[Dataset entries]
*** Begin section ***
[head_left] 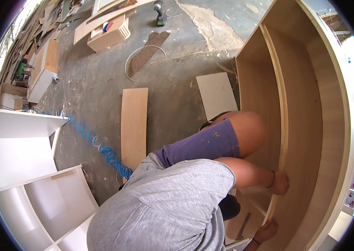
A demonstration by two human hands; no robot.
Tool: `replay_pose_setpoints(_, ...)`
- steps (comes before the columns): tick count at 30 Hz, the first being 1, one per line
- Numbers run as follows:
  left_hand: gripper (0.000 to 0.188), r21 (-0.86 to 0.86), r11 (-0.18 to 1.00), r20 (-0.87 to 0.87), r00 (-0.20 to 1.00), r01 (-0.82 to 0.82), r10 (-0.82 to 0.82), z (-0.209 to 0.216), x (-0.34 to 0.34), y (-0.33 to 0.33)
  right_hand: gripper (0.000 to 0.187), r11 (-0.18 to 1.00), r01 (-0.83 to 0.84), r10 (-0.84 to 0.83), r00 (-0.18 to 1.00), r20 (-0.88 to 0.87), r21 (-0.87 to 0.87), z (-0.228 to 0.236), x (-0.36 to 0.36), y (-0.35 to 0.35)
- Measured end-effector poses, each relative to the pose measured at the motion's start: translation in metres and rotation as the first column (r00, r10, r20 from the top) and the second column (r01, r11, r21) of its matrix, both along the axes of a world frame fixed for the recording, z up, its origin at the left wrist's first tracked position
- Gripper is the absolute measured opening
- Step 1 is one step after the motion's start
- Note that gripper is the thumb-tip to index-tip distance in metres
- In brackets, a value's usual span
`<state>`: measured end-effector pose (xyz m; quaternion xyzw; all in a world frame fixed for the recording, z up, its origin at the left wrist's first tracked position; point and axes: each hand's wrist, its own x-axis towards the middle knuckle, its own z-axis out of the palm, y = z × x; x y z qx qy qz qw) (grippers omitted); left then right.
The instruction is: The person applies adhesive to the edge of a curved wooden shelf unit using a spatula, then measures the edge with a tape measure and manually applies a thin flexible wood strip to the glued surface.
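Note:
A large wooden cabinet (300,96) lies along my right side, with a pale-edged divider panel (284,113) running lengthwise inside it. My left hand (280,184), a dark band at its wrist, is closed over the edge of this divider. Closer to the lower rim, my right hand (267,229) grips the same edge with bent fingers; part of its forearm is cut off by the picture's border. Beside it, a slim dark tool (244,226) rests on a wooden surface inside the cabinet. Its exact kind is unclear.
White cabinets (18,146) stand at left. A long board (134,113), a pale panel (218,94) and a coiled blue air hose (97,144) lie on the concrete floor. Farther off are a cordless drill (159,14), a wooden drawer box (110,35) and stacked scrap boards (47,25).

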<state>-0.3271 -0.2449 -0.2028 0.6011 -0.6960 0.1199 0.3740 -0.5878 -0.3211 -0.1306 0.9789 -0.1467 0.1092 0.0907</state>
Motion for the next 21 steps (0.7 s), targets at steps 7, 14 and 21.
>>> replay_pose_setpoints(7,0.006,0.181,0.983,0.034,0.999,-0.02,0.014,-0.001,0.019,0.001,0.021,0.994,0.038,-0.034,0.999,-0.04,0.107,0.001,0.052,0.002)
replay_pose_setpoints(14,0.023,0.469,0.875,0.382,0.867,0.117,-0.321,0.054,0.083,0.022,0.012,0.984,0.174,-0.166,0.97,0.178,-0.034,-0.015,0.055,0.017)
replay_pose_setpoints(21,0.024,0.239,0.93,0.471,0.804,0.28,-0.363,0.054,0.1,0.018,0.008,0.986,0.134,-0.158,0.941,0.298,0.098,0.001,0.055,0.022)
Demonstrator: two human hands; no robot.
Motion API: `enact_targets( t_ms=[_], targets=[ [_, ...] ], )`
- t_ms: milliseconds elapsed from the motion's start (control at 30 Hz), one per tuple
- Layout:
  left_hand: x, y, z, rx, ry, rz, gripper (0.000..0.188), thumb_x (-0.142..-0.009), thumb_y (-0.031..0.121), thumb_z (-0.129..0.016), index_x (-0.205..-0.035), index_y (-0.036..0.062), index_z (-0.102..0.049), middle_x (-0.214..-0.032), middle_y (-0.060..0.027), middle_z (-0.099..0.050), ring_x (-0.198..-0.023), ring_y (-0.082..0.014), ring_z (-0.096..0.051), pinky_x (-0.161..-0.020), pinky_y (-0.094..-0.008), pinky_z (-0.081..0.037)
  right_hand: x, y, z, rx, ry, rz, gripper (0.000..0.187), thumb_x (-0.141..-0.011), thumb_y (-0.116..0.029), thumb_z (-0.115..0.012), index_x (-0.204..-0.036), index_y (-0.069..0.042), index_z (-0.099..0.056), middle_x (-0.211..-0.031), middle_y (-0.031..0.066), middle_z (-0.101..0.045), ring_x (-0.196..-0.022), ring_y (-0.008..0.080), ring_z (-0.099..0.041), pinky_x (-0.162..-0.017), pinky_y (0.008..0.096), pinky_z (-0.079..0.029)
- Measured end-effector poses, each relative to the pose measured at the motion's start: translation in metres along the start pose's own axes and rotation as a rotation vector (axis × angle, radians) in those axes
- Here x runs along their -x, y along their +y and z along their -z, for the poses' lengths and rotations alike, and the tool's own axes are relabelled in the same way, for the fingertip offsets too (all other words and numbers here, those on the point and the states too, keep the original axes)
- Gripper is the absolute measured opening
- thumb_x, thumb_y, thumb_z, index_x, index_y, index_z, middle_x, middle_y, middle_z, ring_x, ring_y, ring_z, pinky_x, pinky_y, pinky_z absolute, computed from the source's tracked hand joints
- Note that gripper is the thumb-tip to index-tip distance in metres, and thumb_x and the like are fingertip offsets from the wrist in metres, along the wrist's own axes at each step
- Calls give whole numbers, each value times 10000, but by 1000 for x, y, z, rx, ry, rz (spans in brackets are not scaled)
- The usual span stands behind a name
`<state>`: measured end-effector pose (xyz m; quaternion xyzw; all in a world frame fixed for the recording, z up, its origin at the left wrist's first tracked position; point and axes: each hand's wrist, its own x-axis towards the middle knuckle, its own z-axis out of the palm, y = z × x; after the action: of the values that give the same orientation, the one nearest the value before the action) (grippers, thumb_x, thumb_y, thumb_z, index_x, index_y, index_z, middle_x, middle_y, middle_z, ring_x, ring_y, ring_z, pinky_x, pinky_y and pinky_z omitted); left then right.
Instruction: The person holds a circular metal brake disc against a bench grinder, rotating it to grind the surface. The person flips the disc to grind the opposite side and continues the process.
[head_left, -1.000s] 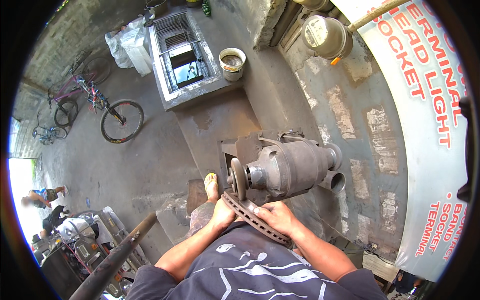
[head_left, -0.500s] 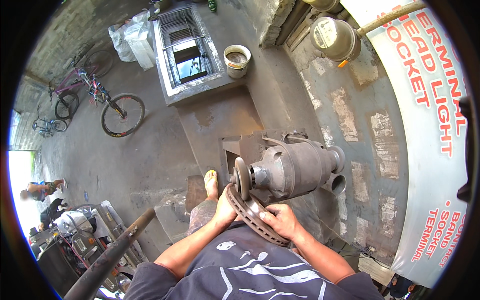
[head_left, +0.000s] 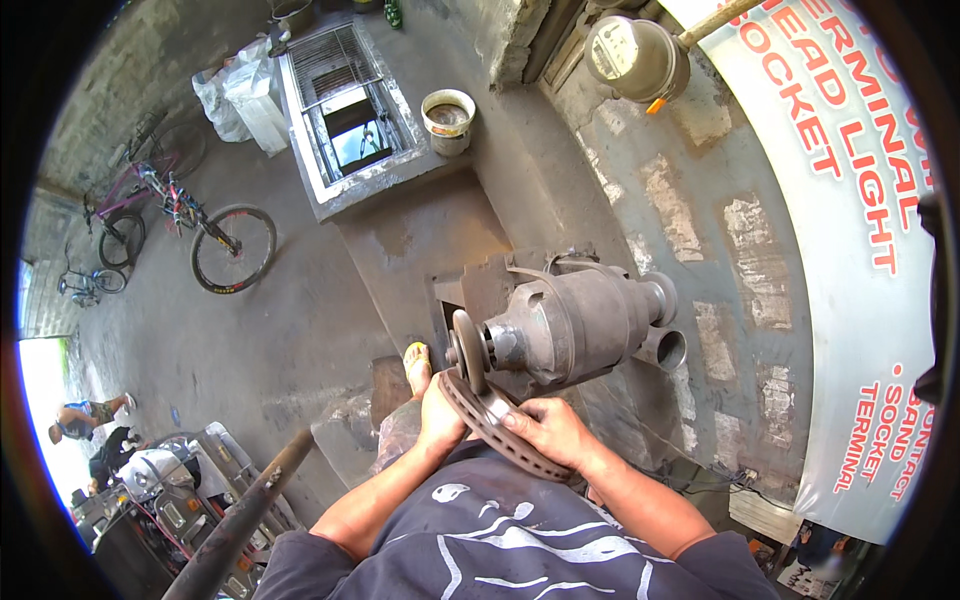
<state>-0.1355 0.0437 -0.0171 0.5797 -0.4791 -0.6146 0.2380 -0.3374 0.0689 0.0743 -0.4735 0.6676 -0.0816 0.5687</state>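
Note:
A vented brake disc (head_left: 503, 448) is tilted edge-on in front of my body, its upper face against or very close to a grinding wheel (head_left: 468, 350). That wheel sits on the left end of a large, dusty grey grinder motor (head_left: 580, 325). My left hand (head_left: 441, 418) grips the disc's left edge, with most of its fingers hidden beneath. On the right side, my right hand (head_left: 550, 434) is closed round the rim, thumb lying on the disc's inner face. Contact between disc and wheel is partly hidden.
A round pipe end (head_left: 671, 350) shows under the motor's right end. Ahead stand a barred window frame (head_left: 360, 110) and a bucket (head_left: 447, 120). A dark metal pole (head_left: 250, 510) slants in at lower left, near a motorcycle (head_left: 170, 500). Bicycles (head_left: 232, 248) and a person (head_left: 90, 415) are farther left.
The view has turned slightly, shifting the surroundings left. My right hand's fingers and thumb have moved a little further over the disc. Both hands still hold it at the wheel.

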Motion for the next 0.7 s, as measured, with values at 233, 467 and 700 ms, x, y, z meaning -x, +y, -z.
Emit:
enact_targets(
  t_ms=[233, 467, 700],
  targets=[
    [0, -10, -11, 469, -47, 70, 460, -904, 219, -750, -1271, -8, -591, -1102, -95, -689, -1002, -182, -646, -877, -332, -537, 1, 18, -13, -163, 41, 83, 518, -945, -466, -726, -987, 49, -761, -793, 147, -745, -748, 141, -668, -698, 350, -536],
    [-4, -54, -16, 612, -205, 308, 449, -936, 253, -707, -1276, -27, -620, -1200, -117, -670, -1128, -238, -615, -994, -386, -491, -6, 2, -18, -206, 27, -135, 639, -948, -567, -685, -945, 67, -762, -746, 135, -736, -719, 146, -675, -662, 352, -534],
    [-14, -78, -15, 255, -198, 102, 408, -897, 251, -730, -1185, -30, -659, -1113, -158, -736, -1019, -256, -699, -916, -364, -532, 7, 2, -17, -122, 73, -31, 593, -962, -523, -675, -903, 61, -756, -733, 148, -728, -689, 155, -662, -646, 358, -528]
  ],
)
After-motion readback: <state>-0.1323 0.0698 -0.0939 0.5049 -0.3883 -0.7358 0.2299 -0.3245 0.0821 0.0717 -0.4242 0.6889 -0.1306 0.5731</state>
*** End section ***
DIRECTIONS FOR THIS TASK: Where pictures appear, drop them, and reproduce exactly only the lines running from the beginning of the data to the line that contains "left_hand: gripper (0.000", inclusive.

ANSWER BOX:
[head_left] 
A demonstration by two human hands; no robot.
Tool: `replay_pose_setpoints(_, ...)`
- steps (comes before the columns): tick count at 30 Hz, the first being 1, one per line
- Numbers run as follows:
  left_hand: gripper (0.000 to 0.188), r21 (-0.86 to 0.86), r11 (-0.18 to 1.00), r20 (-0.87 to 0.87), r00 (-0.20 to 1.00), r01 (-0.82 to 0.82), r10 (-0.82 to 0.82), z (-0.209 to 0.216), x (-0.34 to 0.34), y (-0.33 to 0.33)

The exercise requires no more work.